Leave the pictures out and repeat the rest of the data below exactly.
*** Opening Source material ***
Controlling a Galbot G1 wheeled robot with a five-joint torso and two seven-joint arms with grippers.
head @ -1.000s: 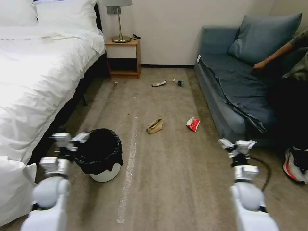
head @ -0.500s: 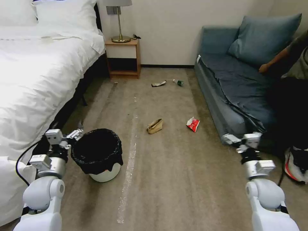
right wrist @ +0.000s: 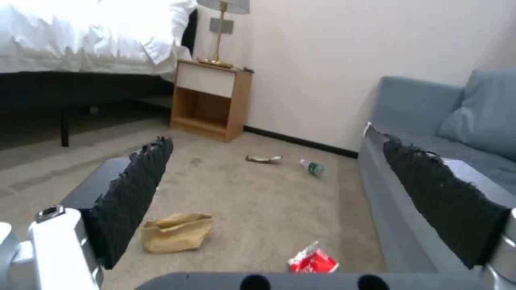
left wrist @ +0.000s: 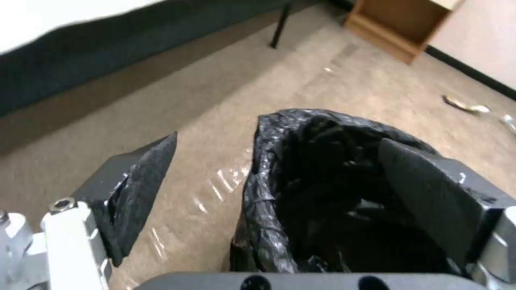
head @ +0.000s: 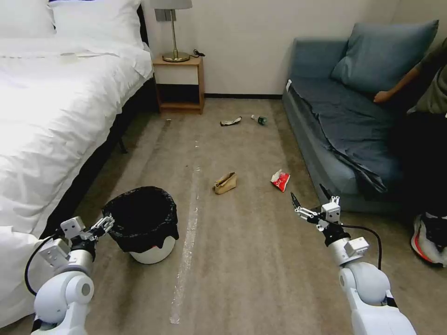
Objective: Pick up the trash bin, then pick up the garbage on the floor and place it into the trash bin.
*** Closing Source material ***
- Output
Controlling a Galbot G1 wheeled robot with a five-joint torso and two seven-joint arms with grippers.
head @ -1.000s: 
head @ -0.500s: 
right wrist @ +0.000s: 
left wrist @ +0.000s: 
head @ +0.000s: 
Objective: Pick up the trash bin, then pick up the garbage on the floor and place it into the trash bin.

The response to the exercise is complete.